> _HOW TO COMPLETE THIS TASK_
Print, exactly as they appear, only the lines from the line that contains "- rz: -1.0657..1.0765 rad" through the end of the listing.

> _PROVIDED MATERIAL_

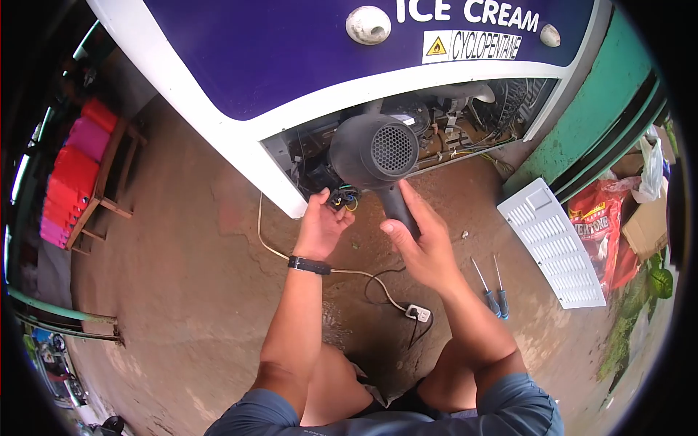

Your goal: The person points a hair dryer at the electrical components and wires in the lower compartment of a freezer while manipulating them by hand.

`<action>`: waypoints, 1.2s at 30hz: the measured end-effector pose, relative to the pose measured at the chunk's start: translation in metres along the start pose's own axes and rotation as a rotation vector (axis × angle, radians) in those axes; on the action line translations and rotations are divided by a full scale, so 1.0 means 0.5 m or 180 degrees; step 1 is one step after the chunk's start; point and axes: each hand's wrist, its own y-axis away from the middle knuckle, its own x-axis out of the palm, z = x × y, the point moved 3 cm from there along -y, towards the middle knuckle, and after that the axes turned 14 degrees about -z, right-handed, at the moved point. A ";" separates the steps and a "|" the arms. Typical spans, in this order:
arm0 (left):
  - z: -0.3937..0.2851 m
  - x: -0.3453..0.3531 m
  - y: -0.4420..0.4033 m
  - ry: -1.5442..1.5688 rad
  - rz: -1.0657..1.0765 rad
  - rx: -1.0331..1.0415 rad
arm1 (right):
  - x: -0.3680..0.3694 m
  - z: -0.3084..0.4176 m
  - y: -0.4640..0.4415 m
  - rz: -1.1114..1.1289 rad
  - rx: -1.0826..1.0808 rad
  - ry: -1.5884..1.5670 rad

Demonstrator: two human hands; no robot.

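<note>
My right hand (427, 247) is closed round the handle of a black hair dryer (356, 156). Its round mesh air intake faces me, and its barrel points into the opened lower compartment of an ice cream freezer (218, 123). Just left of the handle, my left hand (320, 227) is closed on a small black part with wires (340, 198), yellow and green ones among them, at the compartment's lower edge. Its fingertips are partly hidden behind the part. Inside the compartment, wiring and pipes (451, 138) show to the right of the dryer.
A vented metal panel (552, 247) lies at the right, with two screwdrivers (494, 298) beside it on the concrete floor. A white socket (418, 313) on a pale cord (363, 275) lies between my knees. Red and pink containers (76, 171) stand on a wooden bench at left.
</note>
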 end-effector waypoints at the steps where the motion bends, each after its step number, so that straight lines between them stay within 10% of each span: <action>1: 0.001 0.001 0.000 -0.0025 0.0008 -0.0014 | 0.001 0.003 -0.001 0.0021 -0.0100 0.0023; 36: 0.011 -0.011 -0.017 -0.0138 -0.0017 0.0068 | -0.009 0.005 -0.012 0.0162 0.0235 -0.0192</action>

> _REPLY TO THE EXERCISE_
  - rz: -1.0657..1.0765 rad
  - rx: -1.0331..1.0415 rad
arm1 (right):
  - x: -0.3680..0.3694 m
  - z: -0.3084..0.4176 m
  - y: -0.4640..0.4415 m
  - rz: -1.1114..1.1289 rad
  - rx: -1.0826..1.0808 rad
  - ry: -1.5884..1.5670 rad

Demonstrator: two human hands; no robot.

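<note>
My right hand (427, 247) is closed round the handle of a black hair dryer (356, 156). Its round mesh air intake faces me, and its barrel points into the opened lower compartment of an ice cream freezer (218, 123). Just left of the handle, my left hand (320, 227) is closed on a small black part with wires (340, 198), yellow and green ones among them, at the compartment's lower edge. Its fingertips are partly hidden behind the part. Inside the compartment, wiring and pipes (451, 138) show to the right of the dryer.
A vented metal panel (552, 247) lies at the right, with two screwdrivers (494, 298) beside it on the concrete floor. A white socket (418, 313) on a pale cord (363, 275) lies between my knees. Red and pink containers (76, 171) stand on a wooden bench at left.
</note>
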 end-effector waypoints at the steps where the motion bends, each after its step number, so that straight lines between them stay within 10% of each span: <action>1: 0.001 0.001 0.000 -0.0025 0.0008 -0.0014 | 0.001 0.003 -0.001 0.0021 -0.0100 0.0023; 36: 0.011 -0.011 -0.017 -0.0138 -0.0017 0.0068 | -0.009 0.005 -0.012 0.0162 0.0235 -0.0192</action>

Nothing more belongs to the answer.